L’accelerazione della competizione strategica e la moltiplicazione delle minacce, dai droni ai missili ipersonici, impongono un cambio di paradigma per le Forze armate e l’industria della Difesa. Il convegno “Uno sguardo verso l’alto nel campo di battaglia del futuro”, organizzato dal CeSI e Rheinmetall Italia, ha evidenziato la necessità di un riarmo rapido e di una sinergia tra Difesa, industria e accademia. Generali, dirigenti e analisti concordano: il tempo è scaduto, la guerra tecnologica è già qui, e l’Italia deve adeguarsi in fretta

Il contesto geopolitico attuale è segnato da un’accelerazione della competizione strategica, che si estende fino agli estremi conflittuali della guerra convenzionale ad alta intensità. Le minacce si sono moltiplicate e diversificate: dai droni quadrielica commerciali adattati per il rilascio di ordigni esplosivi, ai missili ipersonici e ai complessi attacchi saturanti. In questo scenario, il convegno “Uno sguardo verso l’alto nel campo di battaglia del futuro”, organizzato dal Centro Studi Internazionali e Rheinmetall Italia, ha messo a fuoco le esigenze trasformative del comparto militare-industriale.

Il generale Carmine Masiello, capo di Stato maggiore dell’Esercito italiano, ha illustrato l’evoluzione della postura del soldato sul campo di battaglia. “In Afghanistan temevamo di muoverci sui mezzi, di attraversare i canali. Oggi lo sguardo è rivolto verso l’alto: i droni hanno trasformato il campo di battaglia in uno scenario non permissivo, anche dal punto di vista psicologico”. Secondo Masiello, l’Esercito sta rispondendo con un duplice approccio: da un lato il ritorno all’addestramento nelle trincee, dall’altro un’accelerazione nella corsa tecnologica, colmando il gap con altre Forze armate. “Non siamo più solo ‘zaino e scarponi’”. L’ufficiale ha anche sottolineato l’urgenza di un cambio di paradigma per l’industria della Difesa italiana: “Non sono più i tempi di pace. Chiediamo all’industria di partecipare attivamente alla nostra rivoluzione, perché non abbiamo più tempo. In guerra non ci vanno solo i soldati, ma tutto il Paese”.

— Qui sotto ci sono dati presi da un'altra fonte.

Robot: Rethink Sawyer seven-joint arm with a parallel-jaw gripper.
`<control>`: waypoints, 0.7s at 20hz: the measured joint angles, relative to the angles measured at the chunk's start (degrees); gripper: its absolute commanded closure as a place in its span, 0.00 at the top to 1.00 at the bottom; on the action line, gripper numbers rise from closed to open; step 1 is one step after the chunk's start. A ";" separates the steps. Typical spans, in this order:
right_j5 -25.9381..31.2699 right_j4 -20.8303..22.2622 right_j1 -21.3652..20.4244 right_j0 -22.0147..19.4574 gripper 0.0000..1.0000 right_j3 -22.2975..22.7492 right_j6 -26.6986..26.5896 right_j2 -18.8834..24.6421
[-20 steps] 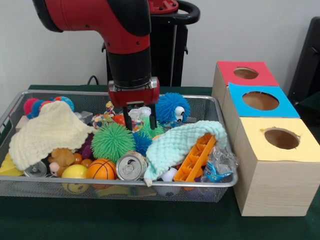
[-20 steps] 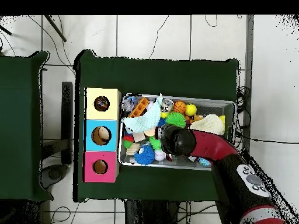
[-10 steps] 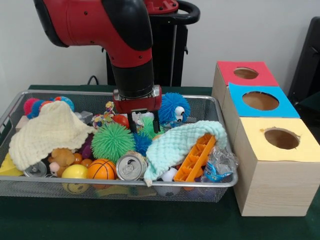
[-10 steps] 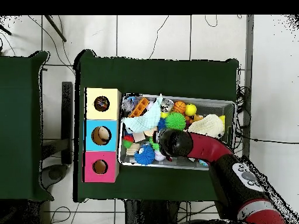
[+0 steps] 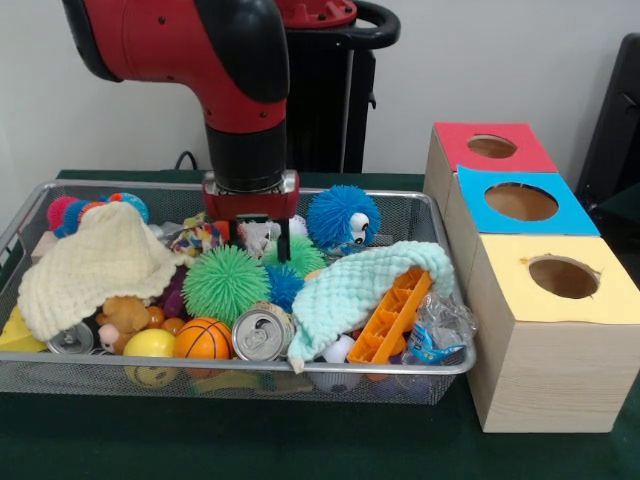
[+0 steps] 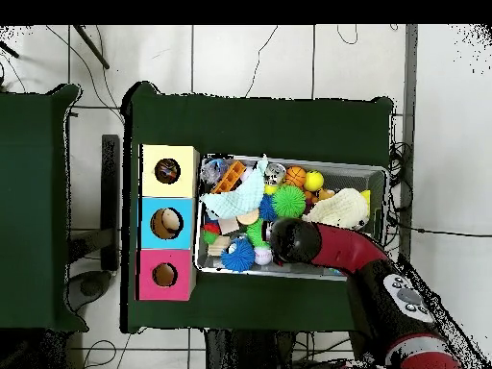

Alessandro Ercolani, amministratore delegato di Rheinmetall Italia, ha evidenziato tre nuove dimensioni della sfida: tecnologica, industriale e legata ai droni. “Il campo di battaglia sarà dominato dalla tecnologia, con investitori privati che stanno ridisegnando gli equilibri. L’esempio di Eric Schmidt, ex ceo di Google, che investe in droni con White Stork, è emblematico”. Dal punto di vista industriale, il confronto con l’Ucraina è impietoso: “Producevamo mezzo milione proiettili da 155 mm l’anno. Ora ne produciamo cinque milioni”, ma la domanda è ancora superiore. Bisogna aumentare la produzione e proteggere la filiera”. Infine, la dimensione droni: “L’Ucraina ne produce due milioni e mezzo, la Russia quattro milioni. Mosca può lanciare diecimila droni al giorno. Nessuna industria occidentale è pronta per questi numeri”.

Le minacce vadano “dal piccolo drone al missile balistico ipersonico”, ha sottolineato Giuseppe Cossiga, direttore delle Relazioni Istituzionali di MBDA Italia, aggiungendo come oggi il rischio è che una batteria pensata per minacce ipersoniche possa essere messa fuori uso da uno sciame di droni. L’Unione europea ha avviato il programma Hydis2 per intercettori di missili ipersonici manovranti, ma Cossiga non nasconde le criticità del modello europeo: “Abbiamo bisogno di superare la frammentazione e i ritardi industriali. Questa è guerra, e le barzellette non servono”.

“A breve convocheremo tutti i gruppi industriali e diremo loro cosa serve per affrontare le nuove minacce. Senza obiettivi chiari, non possiamo pianificare né il procurement né la produzione”, ha ribadito il generale Bruno Pisciotta, capo del reparto Pianificazione generale dello Stato maggiore della Difesa. Un cambio di passo anche nelle relazioni tra industria e Difesa, con una roadmap che garantisca rapidità ed efficienza. Dello stesso avviso l’ammiraglio Marco Tomassetti, capo del III reparto Politica industriale del Segretariato Generale della Difesa, che ha aggiunto l’importanza della sovranità tecnologica, articolata in tre fattori: “Freedom of action, freedom of modification, freedom of export”. Il problema, però, è la lentezza dei processi europei: “Il procurement deve adeguarsi. Il matrimonio si fa in due: le aziende devono prepararsi, ma lo Stato deve fornire certezze”.

A concludere il dibattito, Andrea Margelletti, presidente del CeSI, che ha messo in guardia dai ritardi accumulati: “L’industria della Difesa non deve aspettare che piova per iniziare a produrre ombrelli. Serve visione strategica. Gli ultimi vent’anni non sono stati un errore: le missioni all’estero avevano una logica, ma oggi la guerra ‘pesante’ è tornata. È tempo di adeguarsi”.